When you know how things are, sorrow, grief, and lament begin to cease because you realize we have no power over how things are. Our impermanence is inevitable, and that is simply ok.
Admirable understanding
To have discernment, clarity, deep understanding, and sublime wisdom is admirable. It is to know how suffering arises, why it rises, how it ceases, and why it ends. It means understanding what is delusion and reality, what is false and what is not wrong, and explaining that with patience, providing space for others to reflect, err, ask, and learn from their mistakes. Admirable understanding is respecting other people’s learning process and elucidating difficult concepts with simple and complex examples.
The Buddha calls it having discernment:
“And then there is the case where one individual, through discussion with another, knows this: ‘From the way this person rises to an issue, from the way he applies (his reasoning), from the way he addresses a question, he is discerning, not dull. Why is that? He makes statements that are deep, tranquil, refined, beyond the scope of conjecture, subtle, to-be-experienced by the wise. He can declare the meaning, teach it, describe it, set it forth, reveal it, explain it, & make it plain. He is discerning, not dull.’

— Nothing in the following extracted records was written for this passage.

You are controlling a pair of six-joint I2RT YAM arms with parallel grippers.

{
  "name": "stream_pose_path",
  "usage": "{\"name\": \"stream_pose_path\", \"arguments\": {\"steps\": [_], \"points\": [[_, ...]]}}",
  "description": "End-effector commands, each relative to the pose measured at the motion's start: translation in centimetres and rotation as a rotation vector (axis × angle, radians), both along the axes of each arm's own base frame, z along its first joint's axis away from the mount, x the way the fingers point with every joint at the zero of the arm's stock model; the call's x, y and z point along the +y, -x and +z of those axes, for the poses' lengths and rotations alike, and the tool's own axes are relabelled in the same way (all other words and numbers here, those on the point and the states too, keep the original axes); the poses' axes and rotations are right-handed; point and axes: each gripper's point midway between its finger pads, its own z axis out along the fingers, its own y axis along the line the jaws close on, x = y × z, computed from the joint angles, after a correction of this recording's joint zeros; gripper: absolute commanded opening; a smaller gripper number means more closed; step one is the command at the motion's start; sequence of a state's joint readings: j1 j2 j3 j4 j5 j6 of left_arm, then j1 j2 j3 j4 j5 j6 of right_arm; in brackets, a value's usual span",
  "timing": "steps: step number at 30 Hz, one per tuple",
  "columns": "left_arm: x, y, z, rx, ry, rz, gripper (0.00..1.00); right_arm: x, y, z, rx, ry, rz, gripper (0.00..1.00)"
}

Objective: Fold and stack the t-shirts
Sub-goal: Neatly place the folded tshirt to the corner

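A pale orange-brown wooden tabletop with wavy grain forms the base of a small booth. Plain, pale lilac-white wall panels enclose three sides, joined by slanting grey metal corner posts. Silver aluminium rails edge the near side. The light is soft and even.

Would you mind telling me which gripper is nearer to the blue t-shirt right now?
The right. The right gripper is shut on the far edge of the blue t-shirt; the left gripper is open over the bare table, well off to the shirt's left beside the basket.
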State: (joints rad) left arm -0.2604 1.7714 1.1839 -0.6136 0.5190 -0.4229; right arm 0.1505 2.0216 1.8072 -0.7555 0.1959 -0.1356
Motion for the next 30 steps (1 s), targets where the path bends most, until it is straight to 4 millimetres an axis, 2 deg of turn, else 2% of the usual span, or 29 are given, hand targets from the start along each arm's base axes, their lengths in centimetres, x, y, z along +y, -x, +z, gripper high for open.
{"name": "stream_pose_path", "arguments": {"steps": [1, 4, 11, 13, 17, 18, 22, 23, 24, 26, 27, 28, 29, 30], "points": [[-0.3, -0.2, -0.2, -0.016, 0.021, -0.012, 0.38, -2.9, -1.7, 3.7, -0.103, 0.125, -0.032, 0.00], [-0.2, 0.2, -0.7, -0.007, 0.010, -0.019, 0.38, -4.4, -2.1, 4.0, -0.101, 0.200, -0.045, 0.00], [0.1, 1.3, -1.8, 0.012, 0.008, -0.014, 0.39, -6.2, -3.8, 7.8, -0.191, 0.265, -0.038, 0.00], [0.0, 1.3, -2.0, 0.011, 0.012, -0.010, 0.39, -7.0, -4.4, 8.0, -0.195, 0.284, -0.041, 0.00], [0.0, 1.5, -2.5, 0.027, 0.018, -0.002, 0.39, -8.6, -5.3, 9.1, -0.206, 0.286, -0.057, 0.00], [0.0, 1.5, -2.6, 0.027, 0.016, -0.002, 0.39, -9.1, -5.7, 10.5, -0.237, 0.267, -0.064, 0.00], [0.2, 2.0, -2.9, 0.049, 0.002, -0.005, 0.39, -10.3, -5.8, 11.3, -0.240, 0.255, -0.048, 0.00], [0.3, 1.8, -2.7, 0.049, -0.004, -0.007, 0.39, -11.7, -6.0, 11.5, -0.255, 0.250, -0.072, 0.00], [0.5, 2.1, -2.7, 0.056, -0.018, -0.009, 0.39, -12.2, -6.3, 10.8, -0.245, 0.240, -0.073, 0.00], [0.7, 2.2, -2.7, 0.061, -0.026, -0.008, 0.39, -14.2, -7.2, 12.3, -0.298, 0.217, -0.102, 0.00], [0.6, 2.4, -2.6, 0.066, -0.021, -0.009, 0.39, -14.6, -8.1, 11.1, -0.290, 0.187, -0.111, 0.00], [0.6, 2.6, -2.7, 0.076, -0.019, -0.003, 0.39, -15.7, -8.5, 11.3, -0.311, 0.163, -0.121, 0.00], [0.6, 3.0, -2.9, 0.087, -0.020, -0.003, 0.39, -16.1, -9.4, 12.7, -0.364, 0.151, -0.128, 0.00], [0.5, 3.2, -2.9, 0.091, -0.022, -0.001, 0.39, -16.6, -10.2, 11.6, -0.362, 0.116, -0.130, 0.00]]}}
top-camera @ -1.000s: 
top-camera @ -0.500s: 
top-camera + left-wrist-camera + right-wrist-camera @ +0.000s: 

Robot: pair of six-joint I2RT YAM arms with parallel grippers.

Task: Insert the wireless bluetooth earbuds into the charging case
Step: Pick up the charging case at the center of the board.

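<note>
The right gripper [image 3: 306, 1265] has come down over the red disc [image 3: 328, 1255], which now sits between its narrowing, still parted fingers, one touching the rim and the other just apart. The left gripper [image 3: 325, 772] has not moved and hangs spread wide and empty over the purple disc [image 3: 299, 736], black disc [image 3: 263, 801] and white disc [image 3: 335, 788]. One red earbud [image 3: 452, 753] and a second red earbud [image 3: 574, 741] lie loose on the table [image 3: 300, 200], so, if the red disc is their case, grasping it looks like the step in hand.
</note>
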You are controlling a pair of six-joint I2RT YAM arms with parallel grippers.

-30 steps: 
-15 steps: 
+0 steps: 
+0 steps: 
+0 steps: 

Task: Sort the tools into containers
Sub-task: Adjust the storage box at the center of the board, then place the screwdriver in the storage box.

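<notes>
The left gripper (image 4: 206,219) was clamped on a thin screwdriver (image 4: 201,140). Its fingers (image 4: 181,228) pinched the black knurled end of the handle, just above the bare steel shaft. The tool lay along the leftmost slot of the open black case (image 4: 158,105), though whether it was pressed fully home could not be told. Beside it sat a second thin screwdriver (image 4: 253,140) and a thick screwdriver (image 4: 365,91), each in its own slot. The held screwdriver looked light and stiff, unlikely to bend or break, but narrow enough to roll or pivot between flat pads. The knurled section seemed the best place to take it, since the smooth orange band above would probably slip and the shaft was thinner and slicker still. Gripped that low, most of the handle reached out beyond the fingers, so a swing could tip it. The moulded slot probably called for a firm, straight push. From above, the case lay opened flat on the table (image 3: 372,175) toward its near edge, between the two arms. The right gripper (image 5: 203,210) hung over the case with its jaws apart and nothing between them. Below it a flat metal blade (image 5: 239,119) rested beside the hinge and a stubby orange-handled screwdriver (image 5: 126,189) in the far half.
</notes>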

Lacking admirable understanding makes us err in our perception; it makes us lose it and be controlled by our emotions. Moreover, such lack of knowledge forces us to communicate and interact ignorantly: desperate, impatient, angry, and pedantic.
It has nothing to do with how much knowledge you possess, how many years you have studied, or how many books you have read. Instead, this understanding has to do with directly knowing how things are.
To know how things are, one trains in discernment.
Putting it all together
Admirable means mastering virtue, endurance, purity, and understanding. Unfortunately, achieving that sort of mastery is challenging, for we all tend to be undisciplined, to avoid accepting how things are, to be sneaky, and to reject understanding how reality works out of laziness, fear, or just mere ignorance.
However, each aspect of being admirable complements each other. For example, if you have understanding, your actions tend to become virtuous. Endurance appears because the proper understanding helps you bear unpleasant sensations when striving to be disciplined.
May we all change our ways and strive to become admirable.